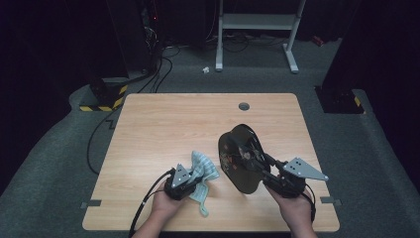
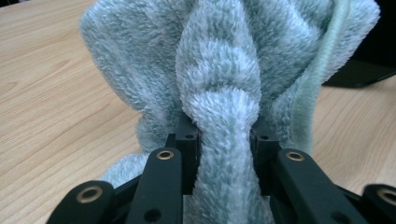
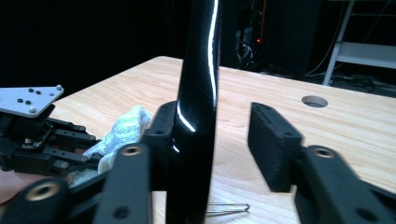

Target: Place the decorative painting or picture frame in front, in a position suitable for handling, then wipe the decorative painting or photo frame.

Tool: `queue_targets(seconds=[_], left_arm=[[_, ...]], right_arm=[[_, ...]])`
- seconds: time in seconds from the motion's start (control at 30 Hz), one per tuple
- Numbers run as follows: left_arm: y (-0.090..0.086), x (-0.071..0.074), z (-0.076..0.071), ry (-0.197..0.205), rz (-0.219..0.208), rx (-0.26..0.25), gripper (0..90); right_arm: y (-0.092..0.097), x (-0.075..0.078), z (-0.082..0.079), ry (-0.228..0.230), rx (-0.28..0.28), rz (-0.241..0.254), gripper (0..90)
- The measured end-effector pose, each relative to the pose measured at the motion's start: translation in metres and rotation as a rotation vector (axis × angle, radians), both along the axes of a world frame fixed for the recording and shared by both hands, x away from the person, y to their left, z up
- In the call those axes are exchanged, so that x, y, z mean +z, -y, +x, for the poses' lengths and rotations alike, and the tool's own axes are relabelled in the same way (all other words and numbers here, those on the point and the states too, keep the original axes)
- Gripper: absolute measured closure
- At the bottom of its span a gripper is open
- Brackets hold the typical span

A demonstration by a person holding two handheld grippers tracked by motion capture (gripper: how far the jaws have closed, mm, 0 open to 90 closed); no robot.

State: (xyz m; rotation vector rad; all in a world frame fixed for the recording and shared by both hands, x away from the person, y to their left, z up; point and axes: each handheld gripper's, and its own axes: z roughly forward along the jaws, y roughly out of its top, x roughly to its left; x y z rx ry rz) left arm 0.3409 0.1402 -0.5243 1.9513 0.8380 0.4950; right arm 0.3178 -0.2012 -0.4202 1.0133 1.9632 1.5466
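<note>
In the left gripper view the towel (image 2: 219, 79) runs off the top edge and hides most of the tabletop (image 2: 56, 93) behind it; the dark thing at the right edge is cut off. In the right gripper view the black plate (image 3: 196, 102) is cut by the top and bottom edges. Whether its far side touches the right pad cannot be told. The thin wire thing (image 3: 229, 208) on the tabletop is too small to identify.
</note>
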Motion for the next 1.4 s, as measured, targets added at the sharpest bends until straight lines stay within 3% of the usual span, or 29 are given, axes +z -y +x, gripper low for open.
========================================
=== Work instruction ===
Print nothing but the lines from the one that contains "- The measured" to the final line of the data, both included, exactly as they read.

=== Output below ===
- The measured end-effector pose, each relative to the pose measured at the motion's start: translation in metres and rotation as a rotation vector (axis × angle, radians), both along the axes of a world frame fixed for the recording and shared by both hands, x away from the person, y to their left, z up
- In the call those axes are exchanged, so that x, y, z mean +z, -y, +x, for the poses' lengths and rotations alike, and the tool's own axes are relabelled in the same way (all other words and numbers here, those on the point and the states too, keep the original axes)
- Gripper: absolute measured closure
- At the bottom of its span a gripper is open
- Brackets hold the typical span

A demonstration by a person holding two handheld grippers tracked by motion capture (gripper: how far the jaws have closed, mm, 0 open to 90 closed); no robot.

State: (xyz m; rotation vector rad; all in a world frame fixed for the recording and shared by both hands, x away from the person, y to their left, z up; point and axes: each handheld gripper's, and its own axes: z roughly forward along the jaws, y roughly out of its top, x roughly to its left; x y z rx ry rz) left arm 0.3409 0.1402 -0.5243 1.9513 0.8380 0.4950; right arm 0.3178 -0.2012 -0.4202 1.0133 1.9632 1.5466
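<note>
In the left gripper view the towel (image 2: 219, 79) runs off the top edge and hides most of the tabletop (image 2: 56, 93) behind it; the dark thing at the right edge is cut off. In the right gripper view the black plate (image 3: 196, 102) is cut by the top and bottom edges. Whether its far side touches the right pad cannot be told. The thin wire thing (image 3: 229, 208) on the tabletop is too small to identify.
</note>
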Motion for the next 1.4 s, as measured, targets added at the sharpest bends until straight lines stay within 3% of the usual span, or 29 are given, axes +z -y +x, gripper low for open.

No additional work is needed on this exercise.